His doctoral research (University of British Columbia,1984) focused on the ethnopharmacology of ayahuasca and oo-koo-he, two tryptamine-based hallucinogens used by indigenous peoples in the Northwest Amazon. He is a founding board member of the Heffter Research Institute, and was a key organizer and participant in the Hoasca Project, the first biomedical investigation of ayahuasca. He is the younger brother of Terence McKenna. From 2000 to 2017, he taught courses on Ethnopharmacology and Plants in Human affairs in the Center for Spirituality and Healing at the University of Minnesota. In 2019, in collaboration with colleagues, he incorporated a new non-profit, the McKenna Academy of Natural Philosophy. He emigrated to Canada in the spring of 2019 together with his wife Sheila, and now resides in Abbotsford, B.C.
ABSTRACT:
Consciousness is something that most people know from subjective experience but might find difficult to define. There is a general consensus that being conscious involves being awake and aware, and having a subjective sense of self-hood. Introspection, which implies an internal state of awareness, seems to be an essential element of consciousness, as does the ability to apprehend the external world through sensory receptors and to interpret that information in a way that is meaningful, and that fits within some kind of conceptual framework of self-awareness. Another characteristic of consciousness (and perhaps the most essential one) is the ability to generate and comprehend abstractions or symbols, and to relate them meaningfully to what is experienced via sensory channels, and to fit them into our conceptual framework of self-hood. Consciousness is at least all of the above; and may be much more but this will serve as a working definition.

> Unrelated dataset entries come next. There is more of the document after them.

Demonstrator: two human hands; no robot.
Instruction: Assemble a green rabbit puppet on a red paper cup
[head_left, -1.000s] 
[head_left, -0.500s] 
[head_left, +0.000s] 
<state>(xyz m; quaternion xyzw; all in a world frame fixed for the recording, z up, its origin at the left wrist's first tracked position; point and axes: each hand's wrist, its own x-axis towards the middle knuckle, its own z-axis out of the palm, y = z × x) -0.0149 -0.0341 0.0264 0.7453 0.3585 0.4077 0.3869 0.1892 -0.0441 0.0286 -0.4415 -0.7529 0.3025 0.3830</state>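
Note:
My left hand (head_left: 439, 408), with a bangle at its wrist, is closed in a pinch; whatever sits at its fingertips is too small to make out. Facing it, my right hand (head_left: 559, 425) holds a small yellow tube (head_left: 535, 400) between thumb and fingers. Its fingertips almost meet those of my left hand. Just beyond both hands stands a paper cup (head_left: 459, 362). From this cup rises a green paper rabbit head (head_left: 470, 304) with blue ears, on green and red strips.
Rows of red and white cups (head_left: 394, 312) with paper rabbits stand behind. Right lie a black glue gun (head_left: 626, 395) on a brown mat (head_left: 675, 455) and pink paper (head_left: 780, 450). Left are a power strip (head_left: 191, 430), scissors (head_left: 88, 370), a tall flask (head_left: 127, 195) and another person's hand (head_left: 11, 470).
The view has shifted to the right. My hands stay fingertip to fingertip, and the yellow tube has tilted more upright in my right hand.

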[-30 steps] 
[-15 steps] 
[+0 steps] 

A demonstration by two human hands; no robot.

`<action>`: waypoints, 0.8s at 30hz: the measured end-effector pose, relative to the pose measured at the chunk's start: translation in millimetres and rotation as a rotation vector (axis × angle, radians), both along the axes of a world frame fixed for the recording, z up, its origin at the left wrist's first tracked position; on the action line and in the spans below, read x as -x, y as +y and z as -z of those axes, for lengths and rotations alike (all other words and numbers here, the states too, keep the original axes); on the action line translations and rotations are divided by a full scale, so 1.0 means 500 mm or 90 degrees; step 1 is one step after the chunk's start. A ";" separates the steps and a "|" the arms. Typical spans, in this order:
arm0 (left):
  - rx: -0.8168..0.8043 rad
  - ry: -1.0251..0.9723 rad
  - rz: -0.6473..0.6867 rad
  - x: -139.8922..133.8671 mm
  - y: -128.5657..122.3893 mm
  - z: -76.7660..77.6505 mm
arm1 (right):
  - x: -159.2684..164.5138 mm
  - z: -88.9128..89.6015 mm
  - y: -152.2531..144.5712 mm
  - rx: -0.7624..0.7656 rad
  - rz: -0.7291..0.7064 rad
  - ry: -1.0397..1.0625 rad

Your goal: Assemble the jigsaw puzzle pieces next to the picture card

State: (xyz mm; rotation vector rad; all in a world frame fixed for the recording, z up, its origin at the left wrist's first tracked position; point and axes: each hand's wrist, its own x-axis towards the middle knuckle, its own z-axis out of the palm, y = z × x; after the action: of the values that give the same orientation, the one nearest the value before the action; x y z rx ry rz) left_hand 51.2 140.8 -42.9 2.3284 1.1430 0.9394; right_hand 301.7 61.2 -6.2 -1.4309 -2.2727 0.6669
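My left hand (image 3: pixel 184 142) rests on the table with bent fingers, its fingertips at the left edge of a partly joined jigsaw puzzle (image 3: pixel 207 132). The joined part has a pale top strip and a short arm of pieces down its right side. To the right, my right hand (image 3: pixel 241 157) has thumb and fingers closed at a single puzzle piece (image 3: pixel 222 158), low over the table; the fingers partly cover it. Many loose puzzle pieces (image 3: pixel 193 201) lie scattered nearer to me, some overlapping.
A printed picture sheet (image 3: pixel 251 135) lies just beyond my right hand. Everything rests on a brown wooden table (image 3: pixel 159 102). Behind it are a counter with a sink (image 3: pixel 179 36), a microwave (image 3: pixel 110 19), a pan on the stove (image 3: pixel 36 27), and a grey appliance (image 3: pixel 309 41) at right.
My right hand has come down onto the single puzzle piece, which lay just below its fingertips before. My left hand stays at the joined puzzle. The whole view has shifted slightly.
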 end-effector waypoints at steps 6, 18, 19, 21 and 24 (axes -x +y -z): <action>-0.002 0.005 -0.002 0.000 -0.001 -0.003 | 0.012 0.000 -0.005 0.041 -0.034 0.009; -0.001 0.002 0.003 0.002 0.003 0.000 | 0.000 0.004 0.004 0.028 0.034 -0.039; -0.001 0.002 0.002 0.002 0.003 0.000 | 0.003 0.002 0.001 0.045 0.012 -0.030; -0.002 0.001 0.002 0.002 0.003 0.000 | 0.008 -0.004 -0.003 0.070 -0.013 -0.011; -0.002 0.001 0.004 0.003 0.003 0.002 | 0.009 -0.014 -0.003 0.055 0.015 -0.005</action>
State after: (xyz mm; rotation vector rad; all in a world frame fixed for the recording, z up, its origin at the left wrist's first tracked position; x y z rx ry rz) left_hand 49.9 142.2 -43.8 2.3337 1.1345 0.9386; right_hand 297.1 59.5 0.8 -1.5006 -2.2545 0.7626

While the definition of ‘consciousness’ remains a slippery concept, there seems to be little doubt that artistic expression – the ability to project abstract or esthetic concepts into the real world — is critically dependent on consciousness. Only conscious beings create art. So when it comes to addressing the question, ‘how old is consciousness?’ it seems that the only way to even hope to answer this question is to examine the oldest known evidence for human artistic expression. My talk will focus on some of the most ancient examples of human artistry that have been found in the archeological record and will seek to examine this evidence to shed light on the antiquity of human consciousness.
CLAUDIO MERCADO
“Opening Worlds, Cracking Skies. Flutes and States of Consciousness in Central Chile”
BIOGRAPHY:
Claudio Mercado was born in Viña del Mar, Chile in 1962. He has a degree in Anthropology with a minor in Archeology, and a Master’s in Musicology, both obtained at the University of Chile. He has participated in numerous archeology, anthropology and ethnomusicology projects, focusing his research on central Chile and the indigenous communities of Alto Loa, northern Chile. He is the author of books and documentary videos, all of them related to ethnomusicological research. He is the creator and manager of the Audiovisual Archive of the Chilean Museum of Pre-Columbian Art, where he works as head of the Intangible Heritage Area. He is the founder and director, along with José Pérez de Arce, of the experimental music group La Chimuchina.